Your task
Identify all lines in the data containing the string "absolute". Copy them out.

Provided material
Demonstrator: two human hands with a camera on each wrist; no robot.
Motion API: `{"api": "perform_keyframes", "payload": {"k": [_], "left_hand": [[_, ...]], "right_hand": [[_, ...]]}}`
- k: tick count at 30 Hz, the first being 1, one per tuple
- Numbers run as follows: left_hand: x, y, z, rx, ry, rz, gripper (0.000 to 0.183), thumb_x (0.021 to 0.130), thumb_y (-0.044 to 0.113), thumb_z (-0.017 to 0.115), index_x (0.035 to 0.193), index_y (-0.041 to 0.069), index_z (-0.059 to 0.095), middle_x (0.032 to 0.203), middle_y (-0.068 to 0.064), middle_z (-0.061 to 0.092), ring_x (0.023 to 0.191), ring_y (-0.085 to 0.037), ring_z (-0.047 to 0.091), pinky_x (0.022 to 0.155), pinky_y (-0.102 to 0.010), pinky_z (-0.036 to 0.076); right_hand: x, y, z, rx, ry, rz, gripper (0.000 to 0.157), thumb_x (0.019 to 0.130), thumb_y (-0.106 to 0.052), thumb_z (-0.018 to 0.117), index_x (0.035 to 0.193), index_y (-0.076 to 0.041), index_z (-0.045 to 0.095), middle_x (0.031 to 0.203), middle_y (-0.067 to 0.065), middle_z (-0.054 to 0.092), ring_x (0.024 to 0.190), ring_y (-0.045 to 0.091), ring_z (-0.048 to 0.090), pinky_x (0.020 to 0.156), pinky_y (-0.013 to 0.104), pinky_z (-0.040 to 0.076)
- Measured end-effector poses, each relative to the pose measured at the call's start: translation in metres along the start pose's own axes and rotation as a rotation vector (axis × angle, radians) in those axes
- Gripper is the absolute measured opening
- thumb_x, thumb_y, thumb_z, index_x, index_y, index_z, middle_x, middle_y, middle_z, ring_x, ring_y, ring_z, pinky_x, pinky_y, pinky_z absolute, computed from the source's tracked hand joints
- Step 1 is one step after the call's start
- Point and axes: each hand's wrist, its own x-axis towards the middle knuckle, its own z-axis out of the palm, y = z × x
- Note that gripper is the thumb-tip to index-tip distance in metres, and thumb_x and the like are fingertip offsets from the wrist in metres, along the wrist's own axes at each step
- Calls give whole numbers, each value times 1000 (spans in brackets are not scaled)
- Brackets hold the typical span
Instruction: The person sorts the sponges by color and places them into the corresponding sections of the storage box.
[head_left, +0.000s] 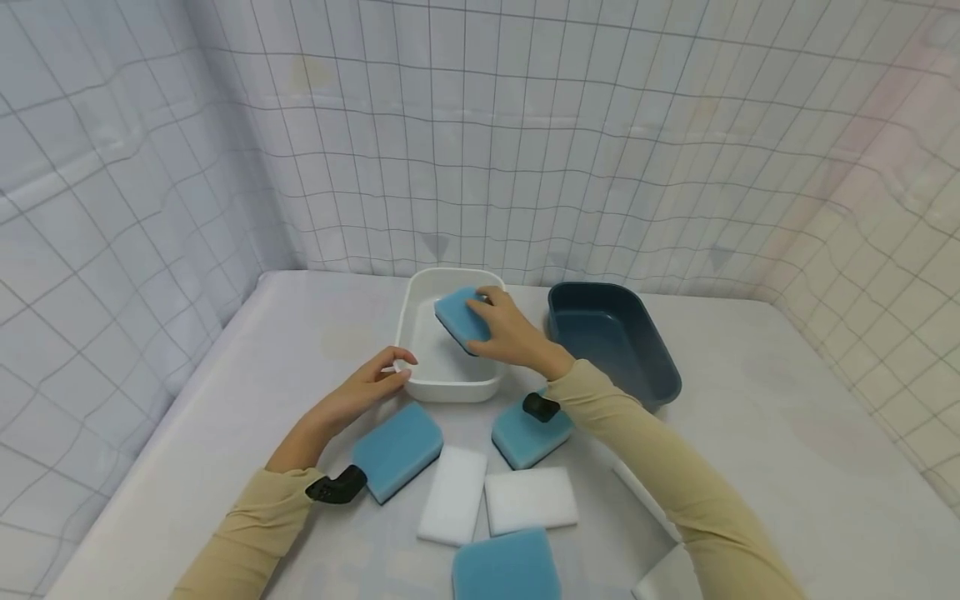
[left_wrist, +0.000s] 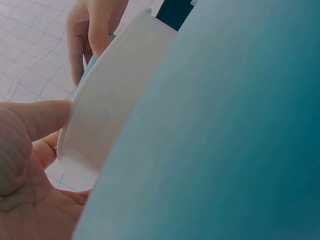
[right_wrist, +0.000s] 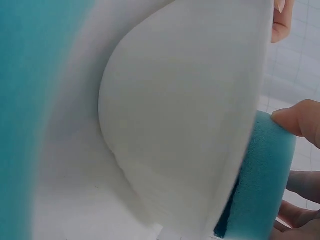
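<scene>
My right hand (head_left: 512,332) grips a blue sponge (head_left: 459,315) with a dark underside, held tilted over the white tub (head_left: 450,392). In the right wrist view the thumb presses one edge of that sponge (right_wrist: 265,170), and the tub's wall (right_wrist: 185,115) hides its lower part. My left hand (head_left: 367,385) is at the tub's near left corner, thumb and fingers around the rim. From the left wrist view, its thumb tip meets the rim of the tub (left_wrist: 110,100). Close under the left wrist lies another blue sponge (head_left: 397,450), which fills much of that view.
A dark blue tub (head_left: 615,333) stands to the right of the white one. Nearer me lie a blue sponge (head_left: 525,437) under the right wrist, two white sponges (head_left: 453,495) (head_left: 531,500) and a blue sponge (head_left: 506,568). More white pieces (head_left: 670,575) are partly behind the right sleeve.
</scene>
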Motion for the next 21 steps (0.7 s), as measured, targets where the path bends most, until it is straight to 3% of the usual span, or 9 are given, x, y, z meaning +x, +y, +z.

Answer to this task
- Gripper is the absolute measured opening
- thumb_x, thumb_y, thumb_z, index_x, index_y, index_z, middle_x, middle_y, middle_z, ring_x, ring_y, ring_z, pinky_x, pinky_y, pinky_z absolute, computed from the source's tracked hand joints

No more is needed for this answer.